O ye, of little faith!

Brilliantly adapted by Winnie Holzman (creator of TV’s “My So-Called Life”) from Gregory Maguire’s best-selling novel “Wicked: The Life and Times of the Wicked Witch of the West,” “Wicked” serves up a revisionist take on the L. Frank Baum perennial that’s as ingenious as it is well-nigh irresistible. Told mostly in flashbacks, the play begins with Good Witch Glinda (Chandra Lee Schwartz) celebrating the death of wicked witch Elphaba (Donna Vivino) with her fellow Oz-ians (“No One Mourns the Wicked”). Jumping back in time, we witness the birth of “unnaturally green” Elphaba; her unhappy stint at Shiz U. (a sort of precursor to Hogwarts School of Witchcraft and Wizardry) where she serves as caretaker for wheelchair-bound kid sister Nessarose (Brynn O’Malley); and Elphaba’s apocryphal meeting with fellow student/“Mean Girl” Glinda.

Despite having built an almost soulmate connection at Shiz (immortalized in song with “Popular”), Elphaba and Glinda eventually part ways over the love of a boy (Richard H. Blake’s “genuinely self-absorbed and deeply shallow” Fiyero). Holzman’s “Life” background probably explains why Elphaba and Fiyero seem like antecedents of that show’s Angela Chase and Jordan Catalano.

But there’s more to “Wicked” than just schoolyard crushes and adolescent romantic rivalries.

I love how Holzman generously layers her script with delicious “Easter eggs” for Oz-philes (clever references to the Scarecrow, the Tin Man, flying monkeys, the Yellow Brick Road, ruby slippers, tornadoes, “wretched little farm girl” Dorothy Gale and even Toto abound) without succumbing to wink-wink, nudge-nudge “Shrek”-isms.

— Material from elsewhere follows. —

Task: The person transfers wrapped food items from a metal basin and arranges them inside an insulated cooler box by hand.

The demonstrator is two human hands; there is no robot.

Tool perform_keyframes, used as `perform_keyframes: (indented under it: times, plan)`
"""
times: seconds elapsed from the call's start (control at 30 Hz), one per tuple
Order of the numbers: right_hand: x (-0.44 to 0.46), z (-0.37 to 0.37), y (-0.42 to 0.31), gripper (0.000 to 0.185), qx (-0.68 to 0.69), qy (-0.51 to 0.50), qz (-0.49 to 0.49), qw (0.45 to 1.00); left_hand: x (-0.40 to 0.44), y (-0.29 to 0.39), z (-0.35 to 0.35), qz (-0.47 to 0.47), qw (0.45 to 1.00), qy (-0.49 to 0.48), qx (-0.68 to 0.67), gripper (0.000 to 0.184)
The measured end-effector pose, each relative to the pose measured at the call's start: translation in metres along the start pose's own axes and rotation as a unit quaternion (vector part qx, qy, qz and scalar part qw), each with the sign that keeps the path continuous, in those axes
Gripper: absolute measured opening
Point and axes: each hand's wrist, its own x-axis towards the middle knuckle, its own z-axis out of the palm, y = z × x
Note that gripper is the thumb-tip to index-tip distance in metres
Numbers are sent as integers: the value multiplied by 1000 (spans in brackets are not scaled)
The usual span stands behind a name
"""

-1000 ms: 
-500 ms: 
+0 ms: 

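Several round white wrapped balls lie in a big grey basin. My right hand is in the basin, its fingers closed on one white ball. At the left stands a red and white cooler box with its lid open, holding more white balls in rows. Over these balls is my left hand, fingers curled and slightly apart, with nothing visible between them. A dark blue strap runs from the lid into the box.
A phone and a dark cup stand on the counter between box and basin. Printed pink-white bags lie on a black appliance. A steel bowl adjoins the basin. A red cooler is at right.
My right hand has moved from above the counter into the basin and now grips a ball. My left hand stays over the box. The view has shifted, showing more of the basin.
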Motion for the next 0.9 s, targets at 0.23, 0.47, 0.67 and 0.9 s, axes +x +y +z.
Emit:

Rather than distracting us from the main story, those wittily whimsical “Wizard of Oz” quotations actually enhance our enjoyment of the show. (My only quibble is with Glinda’s plethora of cutesy malapropisms that make her sound like a cross between Norm Crosby and Sarah Palin.)

Director Joe Mantello has crafted that rare theme-park musical where the spectacle never overwhelms or dissipates the emotional content of the piece.

“Wicked” brings as much dignity and class to that oft-derided subgenre of B’way musical as “Jersey Boys” brought to the equally castigated “jukebox musical.” Eugene Lee’s sumptuous set design (dig that groovy Emerald City!), Susan Hilferty’s exquisite costumes and technical supervisor Jake Bell’s mind-blowing, state-of-the-art special effects are truly Broadway caliber. This isn’t some chintzy, streamlined road-company version of the New York production: it’s the whole megillah and then some.

That Tony-worthiness extends to the couldn’t-be-improved-upon cast. Vivino, Schwartz and O’Malley are spectacularly good, and Ben Liebert (Boq), Richard Kline (the Wizard) and Randy Danson (duplicitous Shiz headmistress Madame Morrible) match their illustriousness every step of the way.

Mantello’s gloriously mounted staging of “Wicked” deserves every accolade in my critics’ thesaurus. If you somehow managed to miss the show during any of its previous Cleveland or Pittsburgh engagements, don’t let it pass you by this time. Think of it as an early Christmas gift to yourself or to any loved ones who treasure great musical theater.